Russische Fehlkalkulation
Assads russische Verbündete, glaubt Reuter, würden bei diesen Kämpfen nur halbherzig mitmachen. In Moskau, vermutet er, war man zunächst wohl davon ausgegangen, erheblichen Einfluss auf Assad nehmen und ihn zur Mäßigung drängen zu können.
Dieses Kalkül sei aber nicht aufgegangen. "Sie haben sich in eine Situation manövriert, die sie sich so nicht ausgemalt hatten. Sie haben wohl nicht erwartet, dass Assad jede Übergangslösung ablehnen würde, und ebenso jedes Zeichen der Versöhnung." Zwar habe es zwischen Assad und seinen Gegnern bereits zahlreiche lokale Waffenstillstandsabkommen gegeben, "aber keines war eine wirkliche Geste der Versöhnung".
Bedrängte Zivilisten
Besonders zu leiden hat unter den Kämpfen die Zivilbevölkerung. Bis zu 400.000 an den Auseinandersetzungen nicht beteiligte Menschen könnten sich in der Stadt noch aufhalten. Zwar schickt das Assad-Regime einige Hilfslieferungen in die Stadt. Doch ist zweifelhaft, ob sie ausreichen, denn bereits kurz nach Beginn der Offensive Anfang Juli wurden die Lebensmittel knapp. Nicht einmal ein Kilo Tomaten habe er finden können, berichtet ein syrischer Familienvater der Zeitung "Al araby al-jadeed". Seine Frau und er selbst könnten die Entbehrung eine zeitlang überstehen. Sorgen mache er sich allerdings um seinen sechs Jahre alten Sohn.
Problematisch ist auch die Einrichtung eines Fluchtkorridors für die in Aleppo eingeschlossenen Zivilisten. Während Frauen und Kinder ihn gefahrlos passieren dürften, könnte es für Männer schwierig werden: Sie stehen zunächst einmal im Verdacht, Mitglieder dschihadistischer Gruppen zu sein, die sich nun unter die Zivilisten mischten, um auf diese Weise weiteren Kämpfen zu entgehen. Darum müssen sie sich zunächst einer Identitätsprüfung unterziehen.
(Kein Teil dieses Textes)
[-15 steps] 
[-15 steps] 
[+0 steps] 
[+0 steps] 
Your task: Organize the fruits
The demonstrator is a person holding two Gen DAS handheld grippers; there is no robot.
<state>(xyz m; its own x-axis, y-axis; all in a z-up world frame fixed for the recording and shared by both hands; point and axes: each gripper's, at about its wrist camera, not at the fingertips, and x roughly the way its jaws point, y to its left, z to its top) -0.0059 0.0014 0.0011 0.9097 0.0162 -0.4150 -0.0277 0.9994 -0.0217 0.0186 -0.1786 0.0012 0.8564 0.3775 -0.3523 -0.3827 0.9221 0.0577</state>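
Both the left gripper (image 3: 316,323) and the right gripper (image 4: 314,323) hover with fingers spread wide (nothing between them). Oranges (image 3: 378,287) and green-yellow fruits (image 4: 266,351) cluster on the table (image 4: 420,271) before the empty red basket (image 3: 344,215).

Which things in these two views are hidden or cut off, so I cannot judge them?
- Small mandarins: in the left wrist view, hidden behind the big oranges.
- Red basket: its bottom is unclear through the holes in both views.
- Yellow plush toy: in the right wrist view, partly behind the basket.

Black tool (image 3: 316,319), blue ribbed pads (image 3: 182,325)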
Wer nicht eindeutig beweisen kann, dass er tatsächlich nicht auf Seiten der Dschihadisten gekämpft hat, kann von den Regierungstruppen als feindlicher Kämpfer betrachtet werden.
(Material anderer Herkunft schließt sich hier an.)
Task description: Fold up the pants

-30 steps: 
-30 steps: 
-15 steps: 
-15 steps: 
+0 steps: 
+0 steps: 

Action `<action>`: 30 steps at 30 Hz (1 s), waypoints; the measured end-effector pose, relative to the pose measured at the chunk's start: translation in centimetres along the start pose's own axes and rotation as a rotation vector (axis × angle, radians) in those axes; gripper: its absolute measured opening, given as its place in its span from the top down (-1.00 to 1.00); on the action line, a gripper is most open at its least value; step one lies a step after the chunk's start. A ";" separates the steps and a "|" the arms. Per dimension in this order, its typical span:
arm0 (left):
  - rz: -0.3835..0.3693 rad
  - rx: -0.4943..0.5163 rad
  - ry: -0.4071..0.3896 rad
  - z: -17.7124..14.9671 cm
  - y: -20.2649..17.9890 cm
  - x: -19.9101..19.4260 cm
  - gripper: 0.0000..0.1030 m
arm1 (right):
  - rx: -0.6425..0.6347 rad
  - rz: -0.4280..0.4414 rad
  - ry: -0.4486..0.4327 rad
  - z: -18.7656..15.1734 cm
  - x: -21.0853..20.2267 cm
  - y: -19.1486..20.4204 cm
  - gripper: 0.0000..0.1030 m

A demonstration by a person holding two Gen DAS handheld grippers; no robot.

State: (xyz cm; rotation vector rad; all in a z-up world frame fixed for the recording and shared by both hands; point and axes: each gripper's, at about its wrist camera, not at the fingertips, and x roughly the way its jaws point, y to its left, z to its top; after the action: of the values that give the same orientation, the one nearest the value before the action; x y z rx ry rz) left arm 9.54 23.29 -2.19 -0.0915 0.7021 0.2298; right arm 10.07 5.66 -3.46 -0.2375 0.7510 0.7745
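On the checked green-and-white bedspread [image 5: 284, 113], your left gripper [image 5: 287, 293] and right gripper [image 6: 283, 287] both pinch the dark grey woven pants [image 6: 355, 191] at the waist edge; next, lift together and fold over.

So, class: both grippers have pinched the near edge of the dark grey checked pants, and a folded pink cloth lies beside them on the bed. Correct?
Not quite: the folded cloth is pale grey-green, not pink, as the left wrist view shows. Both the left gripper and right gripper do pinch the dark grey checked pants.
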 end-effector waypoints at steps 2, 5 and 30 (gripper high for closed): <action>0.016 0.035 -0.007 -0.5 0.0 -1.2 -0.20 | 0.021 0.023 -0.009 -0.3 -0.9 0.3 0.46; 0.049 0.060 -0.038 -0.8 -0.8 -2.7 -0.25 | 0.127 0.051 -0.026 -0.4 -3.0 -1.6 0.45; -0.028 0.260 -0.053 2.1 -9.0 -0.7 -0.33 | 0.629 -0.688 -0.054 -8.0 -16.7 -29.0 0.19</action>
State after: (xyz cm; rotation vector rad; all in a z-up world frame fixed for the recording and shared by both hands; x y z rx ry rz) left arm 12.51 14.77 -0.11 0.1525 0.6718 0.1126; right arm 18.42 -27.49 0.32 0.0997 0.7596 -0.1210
"Einen angeblich 'sicheren Fluchtweg' anzubieten, darf nicht im Umkehrschluss bedeuten, dass die verbleibenden Menschen zu militärisch legitimierten Zielen werden", warnen darum mehrere internationale Hilfsorganisationen in einem gemeinsamen Positionspapier. "Die Stadt darf nicht zu einem weiteren Ort des Massensterbens werden."
Blutzoll und weiterer Terrorismus
Unsicher ist zudem, wie es in den kommenden Tagen und Wochen weitergeht. Es brauche eine diplomatische Offensive, schreibt die arabische Zeitung "Sharq al-Awsat". "Die Kämpfe werden in der Region wie auch im Westen ernsthafte Konsequenzen haben. Der Blutzoll wird hoch sein und den konfessionellen Hass und Terrorismus nur weiter steigen lassen."
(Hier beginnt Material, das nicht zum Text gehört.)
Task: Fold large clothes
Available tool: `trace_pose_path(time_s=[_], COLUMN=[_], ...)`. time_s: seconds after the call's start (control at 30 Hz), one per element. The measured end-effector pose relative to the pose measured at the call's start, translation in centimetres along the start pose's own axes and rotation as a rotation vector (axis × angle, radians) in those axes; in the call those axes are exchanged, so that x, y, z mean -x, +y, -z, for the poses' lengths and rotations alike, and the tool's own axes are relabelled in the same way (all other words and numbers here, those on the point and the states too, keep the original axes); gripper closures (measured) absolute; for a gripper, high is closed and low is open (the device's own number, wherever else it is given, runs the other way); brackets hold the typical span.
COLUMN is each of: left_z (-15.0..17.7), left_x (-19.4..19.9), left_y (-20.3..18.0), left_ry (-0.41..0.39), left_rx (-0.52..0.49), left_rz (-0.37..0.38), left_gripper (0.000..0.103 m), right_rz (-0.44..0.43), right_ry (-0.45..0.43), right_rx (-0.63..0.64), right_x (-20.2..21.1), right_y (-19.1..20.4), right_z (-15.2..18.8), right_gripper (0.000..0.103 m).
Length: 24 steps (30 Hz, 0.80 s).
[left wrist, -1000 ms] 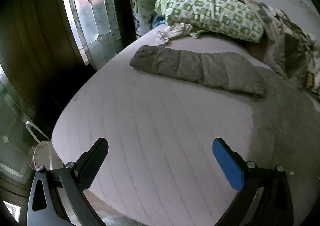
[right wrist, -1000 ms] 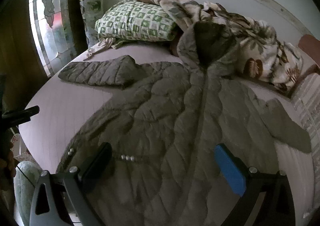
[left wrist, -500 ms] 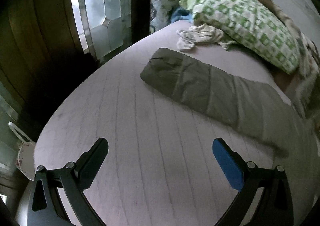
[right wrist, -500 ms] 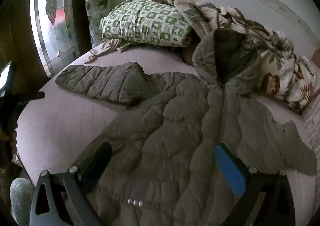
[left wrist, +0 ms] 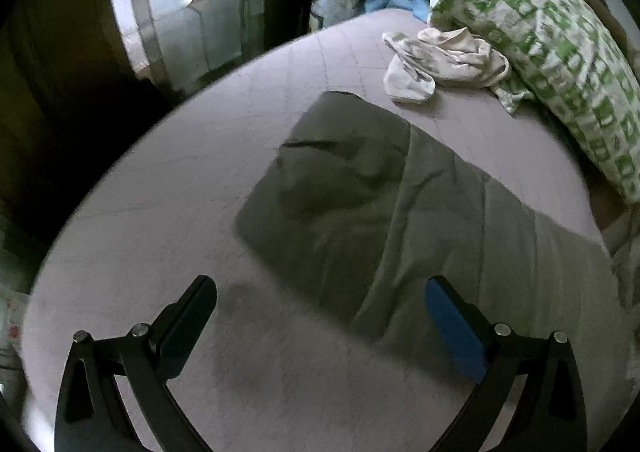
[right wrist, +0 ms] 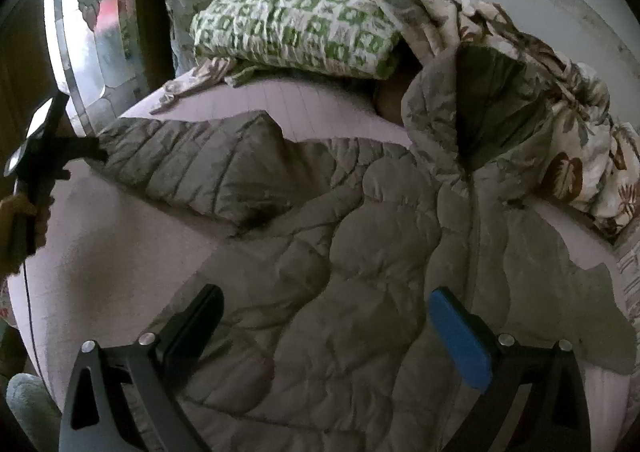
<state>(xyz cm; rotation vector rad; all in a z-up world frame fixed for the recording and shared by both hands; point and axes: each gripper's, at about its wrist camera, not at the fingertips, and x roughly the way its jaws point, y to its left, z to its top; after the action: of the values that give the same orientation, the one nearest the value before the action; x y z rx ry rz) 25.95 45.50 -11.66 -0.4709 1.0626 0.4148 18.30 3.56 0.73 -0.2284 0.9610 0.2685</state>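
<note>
Your left gripper (left wrist: 320, 312) hangs wide open, empty, at the olive quilted hooded jacket's (right wrist: 360, 252) sleeve (left wrist: 340, 192). Your right gripper (right wrist: 326, 326) gapes empty above its body

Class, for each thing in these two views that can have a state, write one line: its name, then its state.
left gripper: open, holding nothing
right gripper: open, holding nothing
quilted jacket: spread flat on the bed, unfolded
jacket sleeve: stretched out sideways
hood: open
white garment: crumpled beside the pillow

both grippers, the left gripper (left wrist: 320, 316) and the right gripper (right wrist: 326, 326), had black frames with silver screws, one black finger and one blue-padded finger.
</note>
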Motion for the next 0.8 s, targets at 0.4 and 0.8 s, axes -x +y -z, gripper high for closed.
trace_pose_path(time_s=[0.4, 0.8], left_z=[-0.6, 0.7], left_x=[-0.2, 10.8], left_y=[-2.3, -9.0], left_ry=[-0.092, -0.242], left_rx=[-0.089, -0.241], left_rz=[-0.041, 0.148], left_gripper=[0.062, 0.082], right_rz=[0.026, 0.051], right_ry=[0.035, 0.025], right_rx=[-0.042, -0.109], right_x=[-2.1, -0.6], right_y=[-2.3, -6.3], right_z=[0.6, 1.8], right_gripper=[0.000, 0.000])
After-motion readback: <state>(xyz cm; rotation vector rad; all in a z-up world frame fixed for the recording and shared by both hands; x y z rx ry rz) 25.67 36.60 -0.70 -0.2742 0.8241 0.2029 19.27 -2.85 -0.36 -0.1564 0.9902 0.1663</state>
Derweil bereiten Russen und Amerikaner eine weitere Gesprächsrunde vor, zu der sich die Unterhändler aller mittel- und unmittelbar beteiligten Kriegsparteien in Genf treffen sollen. Die Konferenz soll in einigen Wochen stattfinden. Die bis dahin verstreichende Zeit nutzt vor allem dem Assad-Regime. Auch sonst wenden sich die Dinge mehr und mehr zu Gunsten des Regimes. Diesen Vorsprung wird es, auf seine Art, zu nutzen wissen.